- **Activity**:
All of the data should be output character for character, except the pictures.

Stored items

※ ※ ※

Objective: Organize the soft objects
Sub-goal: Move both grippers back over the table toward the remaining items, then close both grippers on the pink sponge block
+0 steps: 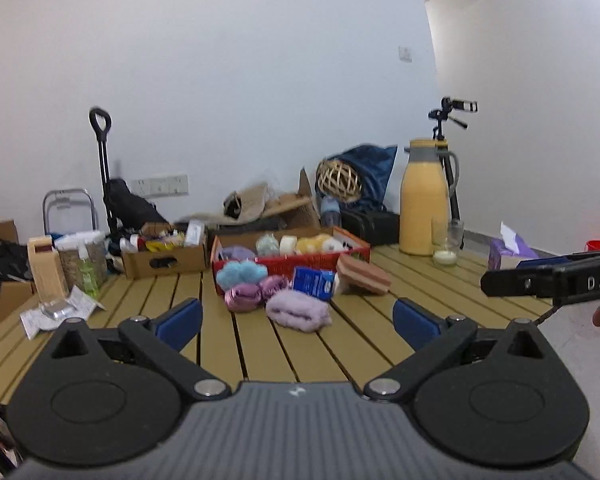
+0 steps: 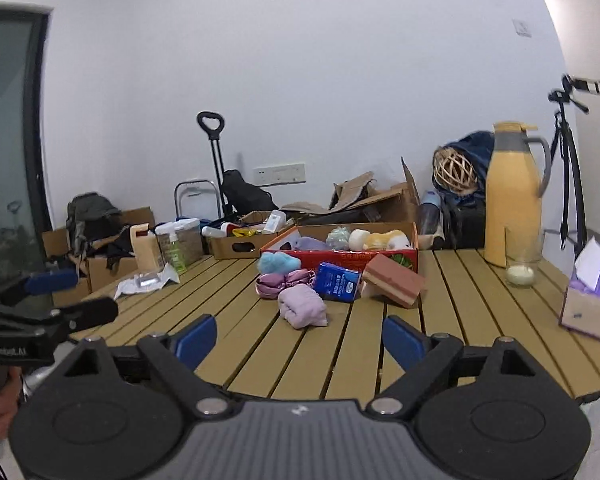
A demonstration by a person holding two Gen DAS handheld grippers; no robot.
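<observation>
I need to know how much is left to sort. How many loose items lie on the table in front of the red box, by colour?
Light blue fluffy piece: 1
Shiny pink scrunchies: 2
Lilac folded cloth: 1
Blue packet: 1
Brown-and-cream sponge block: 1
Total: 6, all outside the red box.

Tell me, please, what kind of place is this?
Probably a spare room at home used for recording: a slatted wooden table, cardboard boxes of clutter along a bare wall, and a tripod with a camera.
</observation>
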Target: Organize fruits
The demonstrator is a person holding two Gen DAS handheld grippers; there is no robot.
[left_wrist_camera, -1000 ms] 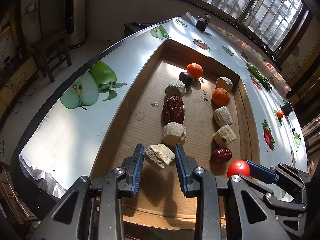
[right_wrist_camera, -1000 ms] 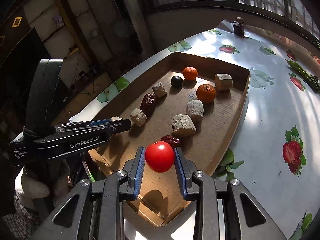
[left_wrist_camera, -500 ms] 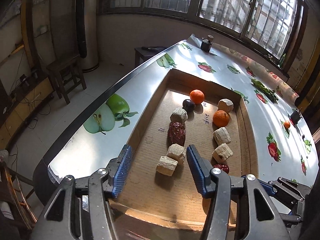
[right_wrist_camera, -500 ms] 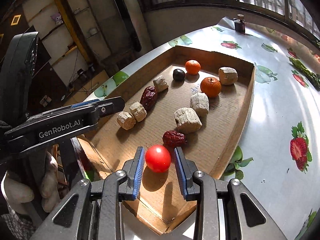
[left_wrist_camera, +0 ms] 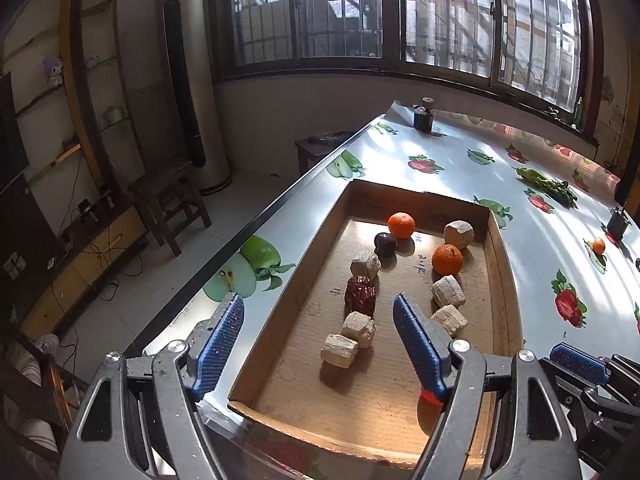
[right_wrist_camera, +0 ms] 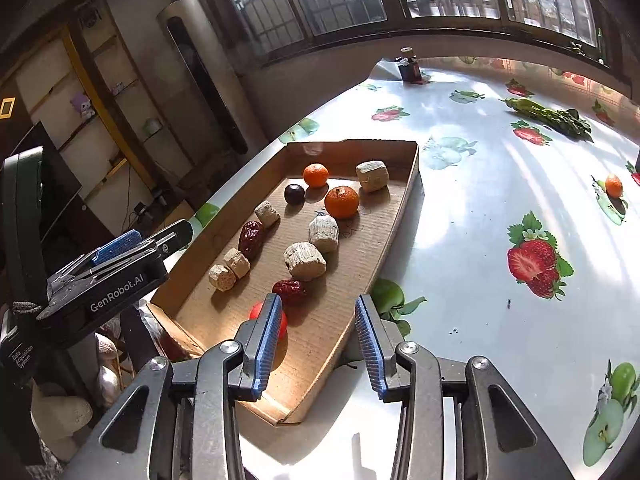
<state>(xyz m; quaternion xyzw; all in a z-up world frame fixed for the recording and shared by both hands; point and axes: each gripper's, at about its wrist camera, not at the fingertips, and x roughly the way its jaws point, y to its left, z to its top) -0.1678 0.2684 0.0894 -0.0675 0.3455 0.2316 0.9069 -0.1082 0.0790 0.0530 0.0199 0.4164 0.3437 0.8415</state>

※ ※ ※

- **Reply**:
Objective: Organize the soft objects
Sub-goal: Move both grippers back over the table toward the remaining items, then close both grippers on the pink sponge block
+0 steps: 
+0 steps: 
A demonstration by a person holding two Gen DAS handheld grippers; no robot.
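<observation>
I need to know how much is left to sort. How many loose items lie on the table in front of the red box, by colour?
Light blue fluffy piece: 1
Shiny pink scrunchies: 2
Lilac folded cloth: 1
Blue packet: 1
Brown-and-cream sponge block: 1
Total: 6, all outside the red box.

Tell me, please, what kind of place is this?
Probably a spare room at home used for recording: a slatted wooden table, cardboard boxes of clutter along a bare wall, and a tripod with a camera.
</observation>
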Target: Organize fruits
The demonstrator is a person holding two Gen DAS handheld grippers; there is no robot.
[left_wrist_camera, -1000 ms] 
[right_wrist_camera, -1000 ms] 
[left_wrist_camera, -500 ms] 
[right_wrist_camera, -500 ms] 
[left_wrist_camera, +0 ms] 
[right_wrist_camera, +0 ms] 
<state>(xyz m; quaternion xyzw; all in a z-up world frame fixed for the recording and shared by both hands; point and axes: each gripper's, at about its wrist camera, not at the fingertips, and x roughly the way its jaws point, y to its left, z to its top) -0.1678 0.2684 0.0894 -0.0675 0.3455 0.2316 0.9069 -0.1082 0.0790 0.0530 0.0199 0.4164 0.3437 0.8415</state>

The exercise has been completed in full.